→ **AIM OF THE TASK**
The expected output is every entry, repeated word for word.

DATA PROVIDED below:

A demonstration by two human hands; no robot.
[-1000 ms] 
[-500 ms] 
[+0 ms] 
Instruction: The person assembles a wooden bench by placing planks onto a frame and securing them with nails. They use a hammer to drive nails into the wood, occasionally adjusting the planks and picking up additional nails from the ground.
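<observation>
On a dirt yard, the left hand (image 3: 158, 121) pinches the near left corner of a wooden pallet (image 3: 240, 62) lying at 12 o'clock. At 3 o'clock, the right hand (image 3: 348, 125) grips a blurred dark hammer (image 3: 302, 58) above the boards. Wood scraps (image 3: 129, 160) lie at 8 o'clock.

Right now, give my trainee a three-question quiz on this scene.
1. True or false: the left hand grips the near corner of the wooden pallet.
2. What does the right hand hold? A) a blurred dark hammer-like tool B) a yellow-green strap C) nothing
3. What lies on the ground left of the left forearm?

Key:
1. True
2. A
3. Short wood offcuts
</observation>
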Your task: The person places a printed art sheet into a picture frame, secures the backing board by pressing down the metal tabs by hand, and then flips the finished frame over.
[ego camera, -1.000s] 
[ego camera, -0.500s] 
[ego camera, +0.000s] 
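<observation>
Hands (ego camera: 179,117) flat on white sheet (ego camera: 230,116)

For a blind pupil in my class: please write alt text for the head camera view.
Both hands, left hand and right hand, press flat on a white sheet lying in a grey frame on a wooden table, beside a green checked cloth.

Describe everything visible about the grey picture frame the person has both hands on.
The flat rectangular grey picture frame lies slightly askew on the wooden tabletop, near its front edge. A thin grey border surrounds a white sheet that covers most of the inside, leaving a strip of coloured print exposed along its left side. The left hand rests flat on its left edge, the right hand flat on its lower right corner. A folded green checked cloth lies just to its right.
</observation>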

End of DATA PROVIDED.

→ **SOLUTION FOR THIS TASK**
A demonstration by two human hands; no robot.
[-1000 ms] 
[-500 ms] 
[+0 ms] 
Instruction: The person assembles a wooden bench by placing planks onto a frame and securing them with nails. They use a hammer to drive nails into the wood, occasionally adjusting the planks and picking up additional nails from the ground.
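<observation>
On a dirt yard, the left hand (image 3: 158, 121) pinches the near left corner of a wooden pallet (image 3: 240, 62) lying at 12 o'clock. At 3 o'clock, the right hand (image 3: 348, 125) grips a blurred dark hammer (image 3: 302, 58) above the boards. Wood scraps (image 3: 129, 160) lie at 8 o'clock.

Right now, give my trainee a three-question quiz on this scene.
1. True or false: the left hand grips the near corner of the wooden pallet.
2. What does the right hand hold? A) a blurred dark hammer-like tool B) a yellow-green strap C) nothing
3. What lies on the ground left of the left forearm?

Key:
1. True
2. A
3. Short wood offcuts
</observation>
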Your task: The person places a printed art sheet into a picture frame, secures the backing board by pressing down the metal tabs by hand, and then flips the finished frame over.
[ego camera, -1.000s] 
[ego camera, -0.500s] 
[ego camera, +0.000s] 
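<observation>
Hands (ego camera: 179,117) flat on white sheet (ego camera: 230,116)

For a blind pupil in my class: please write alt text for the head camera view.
Both hands, left hand and right hand, press flat on a white sheet lying in a grey frame on a wooden table, beside a green checked cloth.

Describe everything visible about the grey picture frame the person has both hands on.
The flat rectangular grey picture frame lies slightly askew on the wooden tabletop, near its front edge. A thin grey border surrounds a white sheet that covers most of the inside, leaving a strip of coloured print exposed along its left side. The left hand rests flat on its left edge, the right hand flat on its lower right corner. A folded green checked cloth lies just to its right.
</observation>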

The exercise requires no further output.